Stephen Sondheim Lyrics

The composer and lyricist Stephen Joshua Sondheim was born in 1930 to a wealthy New York dress manufacturer. When his parents divorced, he moved with his mother to Bucks County, Pennsylvania.

He went to the George School, a private school in Newtown. In Bucks County the young Stephen turned out to be in the right place at the right time. One of his mother’s neighbours was Oscar Hammerstein II, who was working on the musical Oklahoma! and it didn’t take long for the adolescent boy to realize that he was fascinated by musical theatre.

He studied music at Williams College in Williamstown, Massachusetts, and composition with Milton Babbitt. Like Hammerstein, he wrote the occasional pop song (with Jule Styne for Tony Bennett) and dabbled in films, but, like Hammerstein, he always returned to the theatre.

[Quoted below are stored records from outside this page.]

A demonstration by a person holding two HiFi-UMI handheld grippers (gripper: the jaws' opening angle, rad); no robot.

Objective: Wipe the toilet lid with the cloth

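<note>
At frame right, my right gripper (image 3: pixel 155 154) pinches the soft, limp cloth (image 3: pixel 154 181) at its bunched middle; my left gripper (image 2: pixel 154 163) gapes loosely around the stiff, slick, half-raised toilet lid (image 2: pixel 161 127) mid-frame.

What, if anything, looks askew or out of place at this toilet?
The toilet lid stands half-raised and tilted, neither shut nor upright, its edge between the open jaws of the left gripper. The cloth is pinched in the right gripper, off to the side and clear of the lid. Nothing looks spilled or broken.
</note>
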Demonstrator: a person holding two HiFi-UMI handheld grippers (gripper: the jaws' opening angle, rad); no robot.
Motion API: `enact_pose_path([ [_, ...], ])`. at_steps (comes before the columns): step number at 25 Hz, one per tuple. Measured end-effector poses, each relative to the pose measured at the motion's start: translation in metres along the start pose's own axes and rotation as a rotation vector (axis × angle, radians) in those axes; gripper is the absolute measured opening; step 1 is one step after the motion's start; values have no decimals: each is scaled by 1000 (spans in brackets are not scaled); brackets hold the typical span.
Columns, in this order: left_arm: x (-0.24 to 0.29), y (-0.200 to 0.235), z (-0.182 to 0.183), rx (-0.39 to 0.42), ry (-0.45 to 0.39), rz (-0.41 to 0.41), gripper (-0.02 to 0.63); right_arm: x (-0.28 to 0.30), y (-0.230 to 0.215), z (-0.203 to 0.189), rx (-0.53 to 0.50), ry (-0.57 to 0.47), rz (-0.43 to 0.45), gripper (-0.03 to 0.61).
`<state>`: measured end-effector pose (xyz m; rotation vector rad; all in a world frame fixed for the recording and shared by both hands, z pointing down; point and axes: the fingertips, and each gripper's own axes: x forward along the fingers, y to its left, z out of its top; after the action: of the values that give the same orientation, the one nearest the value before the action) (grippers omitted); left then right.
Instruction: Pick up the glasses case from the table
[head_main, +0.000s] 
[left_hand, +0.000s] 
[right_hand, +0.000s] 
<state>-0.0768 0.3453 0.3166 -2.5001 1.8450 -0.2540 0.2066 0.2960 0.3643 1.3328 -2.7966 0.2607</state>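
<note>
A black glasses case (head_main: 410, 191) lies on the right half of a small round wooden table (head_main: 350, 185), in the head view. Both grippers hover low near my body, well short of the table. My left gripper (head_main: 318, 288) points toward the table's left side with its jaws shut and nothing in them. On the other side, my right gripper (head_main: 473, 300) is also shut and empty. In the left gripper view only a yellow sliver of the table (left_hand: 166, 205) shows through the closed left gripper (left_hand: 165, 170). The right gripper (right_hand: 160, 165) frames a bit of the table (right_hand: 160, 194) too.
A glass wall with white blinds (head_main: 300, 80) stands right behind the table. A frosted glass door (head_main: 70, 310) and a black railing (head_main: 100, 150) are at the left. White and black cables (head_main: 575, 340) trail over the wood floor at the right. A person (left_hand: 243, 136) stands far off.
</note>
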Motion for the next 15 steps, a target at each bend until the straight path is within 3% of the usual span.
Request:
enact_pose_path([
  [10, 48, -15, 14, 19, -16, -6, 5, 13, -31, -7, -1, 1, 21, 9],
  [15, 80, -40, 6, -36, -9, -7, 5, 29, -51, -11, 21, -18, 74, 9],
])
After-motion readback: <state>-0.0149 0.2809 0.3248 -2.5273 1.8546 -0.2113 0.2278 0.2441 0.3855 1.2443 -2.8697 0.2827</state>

His initial success was in 1957 as a lyricist for Leonard Bernstein’s West Side Story, followed by Jule Styne’s Gypsy in 1959. He wrote the music and lyrics for A Funny Thing Happened on the Way to the Forum and Company. Anyone Can Whistle, Pacific Overtures, Merrily We Roll Along and Assassins were not so well received by the critics. He found success again with Do I Hear A Waltz? Follies, A Little Night Music, Sweeney Todd, Sunday in the Park with George as well as Into the Woods. His musical Passion opened on May 9, 1994. He was President of the Council of the Dramatist Guild from 1973 to 1981. In 1983 he was elected to the American Academy of Arts and Letters. He was appointed the first Visiting Professor of Contemporary Theatre at Oxford University in 1990. Stephen Sondheim received the Pulitzer Prize for Drama in 1985 for Sunday in the Park with George.

He is the only composer in the world to win seven Tony Awards. He was the recipient of the Kennedy Centre Honours in 1993 and he received the National Medal of Arts Award in 1997. In 2000, he was awarded the Praemium Imperiale, Japan’s highest cultural honour, for his lifetime of artistic achievement and in December 2002 he received the American Society of Composers, Authors and Publishers (ASCAP) Richard Rodgers Award. In the summer of 2002, six of his shows were presented in Washington, DC as part of the Kennedy Centre’s Sondheim Celebration.